I have a large dataframe with one column with time and a second column with speed measurements (km/h). Here is an short example of the database:
df <- data.frame(time = as.POSIXct(c("2019-04-01 13:55:18", "2019-04-01 14:03:18",
"2019-04-01 14:14:18", "2019-04-01 14:26:55",
"2019-04-01 14:46:55", "2019-04-01 15:01:55")),
speed = c(4.5, 6, 3.2, 5, 4, 2))
Is there any way to do a new dataframe, which calculates the distance driven every 20 minutes, from 2019-04-01 14:00:00 to 2019-04-01 15:00:00? assuming that the speed changes are linear. I was trying to find solutions with integrals, but was not sure if it is the correct way to do it. Thanks for the help!

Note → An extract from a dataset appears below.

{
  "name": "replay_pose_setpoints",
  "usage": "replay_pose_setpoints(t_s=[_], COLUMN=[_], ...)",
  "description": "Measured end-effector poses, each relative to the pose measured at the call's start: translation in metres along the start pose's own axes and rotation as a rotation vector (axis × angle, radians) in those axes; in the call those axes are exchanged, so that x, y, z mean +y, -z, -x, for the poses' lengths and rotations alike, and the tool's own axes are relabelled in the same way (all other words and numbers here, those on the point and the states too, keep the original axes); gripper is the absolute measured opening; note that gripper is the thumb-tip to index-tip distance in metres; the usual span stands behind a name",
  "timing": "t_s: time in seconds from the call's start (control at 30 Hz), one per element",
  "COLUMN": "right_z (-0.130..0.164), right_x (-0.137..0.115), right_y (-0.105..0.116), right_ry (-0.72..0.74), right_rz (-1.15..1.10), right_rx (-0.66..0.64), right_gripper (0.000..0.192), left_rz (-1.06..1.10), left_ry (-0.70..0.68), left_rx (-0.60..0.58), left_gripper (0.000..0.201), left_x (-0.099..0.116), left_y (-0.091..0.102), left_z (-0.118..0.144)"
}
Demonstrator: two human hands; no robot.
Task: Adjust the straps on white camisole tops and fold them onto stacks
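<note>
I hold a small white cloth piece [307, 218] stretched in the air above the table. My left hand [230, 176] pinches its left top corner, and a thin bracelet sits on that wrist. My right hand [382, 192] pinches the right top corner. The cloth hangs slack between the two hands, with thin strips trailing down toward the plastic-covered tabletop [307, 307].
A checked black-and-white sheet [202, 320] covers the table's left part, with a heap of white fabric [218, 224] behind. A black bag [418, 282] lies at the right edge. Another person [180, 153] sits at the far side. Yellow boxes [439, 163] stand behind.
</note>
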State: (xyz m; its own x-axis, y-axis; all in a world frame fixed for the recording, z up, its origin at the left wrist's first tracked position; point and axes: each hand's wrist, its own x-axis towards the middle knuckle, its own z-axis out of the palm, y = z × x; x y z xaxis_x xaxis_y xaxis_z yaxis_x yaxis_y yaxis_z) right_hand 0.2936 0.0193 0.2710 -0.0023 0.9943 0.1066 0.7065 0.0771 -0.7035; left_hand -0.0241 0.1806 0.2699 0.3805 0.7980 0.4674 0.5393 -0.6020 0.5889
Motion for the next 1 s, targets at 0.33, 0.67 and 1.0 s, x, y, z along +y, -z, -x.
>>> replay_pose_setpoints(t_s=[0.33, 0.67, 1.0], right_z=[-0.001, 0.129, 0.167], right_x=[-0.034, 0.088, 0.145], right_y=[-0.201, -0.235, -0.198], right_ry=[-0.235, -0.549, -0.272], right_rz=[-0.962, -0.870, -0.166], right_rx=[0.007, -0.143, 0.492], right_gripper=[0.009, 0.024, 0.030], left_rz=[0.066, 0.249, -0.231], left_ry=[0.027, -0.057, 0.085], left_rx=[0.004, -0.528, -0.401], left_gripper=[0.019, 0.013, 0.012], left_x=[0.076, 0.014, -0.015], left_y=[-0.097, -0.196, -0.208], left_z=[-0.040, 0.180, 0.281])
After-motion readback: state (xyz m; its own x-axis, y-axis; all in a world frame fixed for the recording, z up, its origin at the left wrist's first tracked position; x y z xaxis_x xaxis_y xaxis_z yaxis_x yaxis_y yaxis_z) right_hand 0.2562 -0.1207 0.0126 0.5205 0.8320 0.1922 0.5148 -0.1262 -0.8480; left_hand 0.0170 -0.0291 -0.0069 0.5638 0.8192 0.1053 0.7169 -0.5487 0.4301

CodePudding user response:
Here is a solution using a combination of zoo::na.approx
and dplyr
functions.
library(zoo)
library(dplyr)
seq = data.frame(time = seq(min(df$time),max(df$time), by = 'secs'))
df <- merge(seq,df,all.x=T)
df$speed <- na.approx(df$speed)
df %>%
filter(time >= "2019-04-01 14:00:00" & time < "2019-04-01 15:00:00") %>%
mutate(km = speed/3600) %>%
group_by(group = cut(time, breaks = "20 min")) %>%
summarise(distance = sum(km))
Which gives:
# A tibble: 3 x 2
group distance
<fct> <dbl>
1 2019-04-01 14:00:00 1.50
2 2019-04-01 14:20:00 1.54
3 2019-04-01 14:40:00 1.16
Explanation:
The first step is to create a sequence of time frames to compute the speed between two times points (seq
). The sequence is then merged with the data frame and NAs are filled using na.approx
.
Then, using dplyr
verbs, the data frame is filtered, and the 20 minutes sequences are created using cut
. The final distance is the sum of every 1-sec distance in the 20 minutes time frame.